Please reproduce the data below exactly, from the first line through the line containing "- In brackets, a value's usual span", and leave every later line out.
==============================
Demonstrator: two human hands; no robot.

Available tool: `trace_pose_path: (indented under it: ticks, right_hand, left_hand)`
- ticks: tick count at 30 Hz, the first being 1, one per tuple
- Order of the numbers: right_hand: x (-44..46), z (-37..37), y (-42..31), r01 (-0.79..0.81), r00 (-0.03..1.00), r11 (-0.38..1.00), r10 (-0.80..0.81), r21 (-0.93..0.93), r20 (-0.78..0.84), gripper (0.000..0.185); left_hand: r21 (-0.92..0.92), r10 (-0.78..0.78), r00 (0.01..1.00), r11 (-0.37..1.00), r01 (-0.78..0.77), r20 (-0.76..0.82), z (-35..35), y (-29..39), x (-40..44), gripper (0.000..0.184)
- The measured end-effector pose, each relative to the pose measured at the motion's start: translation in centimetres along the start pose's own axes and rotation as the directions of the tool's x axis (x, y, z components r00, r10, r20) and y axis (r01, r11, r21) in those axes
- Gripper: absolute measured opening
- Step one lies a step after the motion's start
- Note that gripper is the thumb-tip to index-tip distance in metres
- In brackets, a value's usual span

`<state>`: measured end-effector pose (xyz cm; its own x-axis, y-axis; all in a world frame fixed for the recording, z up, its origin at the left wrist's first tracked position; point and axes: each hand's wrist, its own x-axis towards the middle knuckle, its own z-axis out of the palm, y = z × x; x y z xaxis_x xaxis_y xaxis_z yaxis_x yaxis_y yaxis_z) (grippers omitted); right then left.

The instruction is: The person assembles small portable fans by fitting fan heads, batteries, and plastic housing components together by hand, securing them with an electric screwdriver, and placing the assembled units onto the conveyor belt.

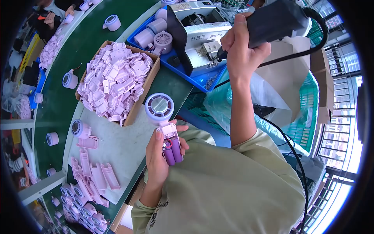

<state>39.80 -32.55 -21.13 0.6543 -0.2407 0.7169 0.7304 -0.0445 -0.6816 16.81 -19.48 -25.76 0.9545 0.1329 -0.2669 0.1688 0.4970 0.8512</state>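
My left hand (156,156) is closed around a pale lilac handheld fan (167,128), its round head pointing away from me. The handle is uncovered, and two purple battery cells (172,153) with a red wire show inside it. Up at the right, my right hand (241,56) grips a black electric screwdriver (274,23) trailing a thick cable. Its tip end is at the metal outlet of a screw feeder (208,35); my fingers partly hide the tip, so I cannot tell whether a screw is on it.
A cardboard box (150,84) heaped with small lilac plastic parts stands on the bench. A blue tray (171,58) holds fan heads and the feeder. Handle shells (99,175) and more fan units (82,204) lie at lower left. A lined green basket (307,113) is at right. Another person's hand (50,18) shows at upper left.
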Motion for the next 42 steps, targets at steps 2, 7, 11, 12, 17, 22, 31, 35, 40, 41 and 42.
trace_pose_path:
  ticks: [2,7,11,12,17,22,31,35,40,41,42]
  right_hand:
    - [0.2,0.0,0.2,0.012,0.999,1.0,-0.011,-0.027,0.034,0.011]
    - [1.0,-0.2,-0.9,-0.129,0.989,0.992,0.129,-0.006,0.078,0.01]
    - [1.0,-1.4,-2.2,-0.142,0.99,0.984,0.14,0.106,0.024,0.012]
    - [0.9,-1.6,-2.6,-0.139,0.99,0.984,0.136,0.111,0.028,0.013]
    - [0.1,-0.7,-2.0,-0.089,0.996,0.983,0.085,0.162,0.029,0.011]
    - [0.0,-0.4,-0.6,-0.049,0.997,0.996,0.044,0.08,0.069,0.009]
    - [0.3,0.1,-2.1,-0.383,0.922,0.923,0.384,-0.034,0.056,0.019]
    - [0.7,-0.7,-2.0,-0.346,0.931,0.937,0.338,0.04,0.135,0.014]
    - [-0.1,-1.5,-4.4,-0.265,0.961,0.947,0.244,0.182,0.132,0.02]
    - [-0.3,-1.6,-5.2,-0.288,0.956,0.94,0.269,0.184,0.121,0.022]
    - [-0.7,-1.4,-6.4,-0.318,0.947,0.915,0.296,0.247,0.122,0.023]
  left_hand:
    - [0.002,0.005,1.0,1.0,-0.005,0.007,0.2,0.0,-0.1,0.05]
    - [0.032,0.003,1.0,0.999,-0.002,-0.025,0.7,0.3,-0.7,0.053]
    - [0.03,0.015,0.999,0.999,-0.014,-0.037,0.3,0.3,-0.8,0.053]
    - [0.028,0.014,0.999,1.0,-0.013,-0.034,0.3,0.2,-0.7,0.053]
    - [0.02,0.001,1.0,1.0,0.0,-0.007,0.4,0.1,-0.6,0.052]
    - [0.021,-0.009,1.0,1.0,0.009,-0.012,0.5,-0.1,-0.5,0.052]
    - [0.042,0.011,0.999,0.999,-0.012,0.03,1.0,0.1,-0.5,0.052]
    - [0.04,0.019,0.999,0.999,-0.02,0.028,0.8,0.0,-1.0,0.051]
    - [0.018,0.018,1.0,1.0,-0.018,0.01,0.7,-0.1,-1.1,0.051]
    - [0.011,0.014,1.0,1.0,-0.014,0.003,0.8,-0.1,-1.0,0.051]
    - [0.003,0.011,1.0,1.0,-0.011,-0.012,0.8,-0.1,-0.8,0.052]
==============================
◆ RESPONSE BELOW:
Demonstrator: two human hands; no robot.

Available tool: `trace_pose_path: (indented under it: ticks, right_hand, left_hand)`
- ticks: tick count at 30 Hz, the first being 1, one per tuple
- Order of the numbers: right_hand: x (-44..46), z (-37..37), y (-42..31), r01 (-0.79..0.81), r00 (-0.03..1.00), r11 (-0.38..1.00), r10 (-0.80..0.81), r21 (-0.93..0.93), r20 (-0.78..0.84), gripper (0.000..0.185); left_hand: r21 (-0.92..0.92), r10 (-0.78..0.78), r00 (0.01..1.00), r11 (-0.37..1.00), r01 (-0.78..0.77), r20 (-0.76..0.82), z (-35..35), y (-29..39), x (-40..44), gripper (0.000..0.184)
- The measured end-effector pose, each relative to the pose measured at the motion's start: translation in centimetres along the start pose's own axes and rotation as the directions of the tool's x axis (x, y, z components r00, r10, r20) and y axis (r01, r11, r21) in those axes
- Gripper: absolute measured opening
- Step one lies a step after the motion's start
- Note that gripper is the thumb-tip to index-tip distance in metres
- In brackets, a value's usual span

This response is complete, and nothing else is pending.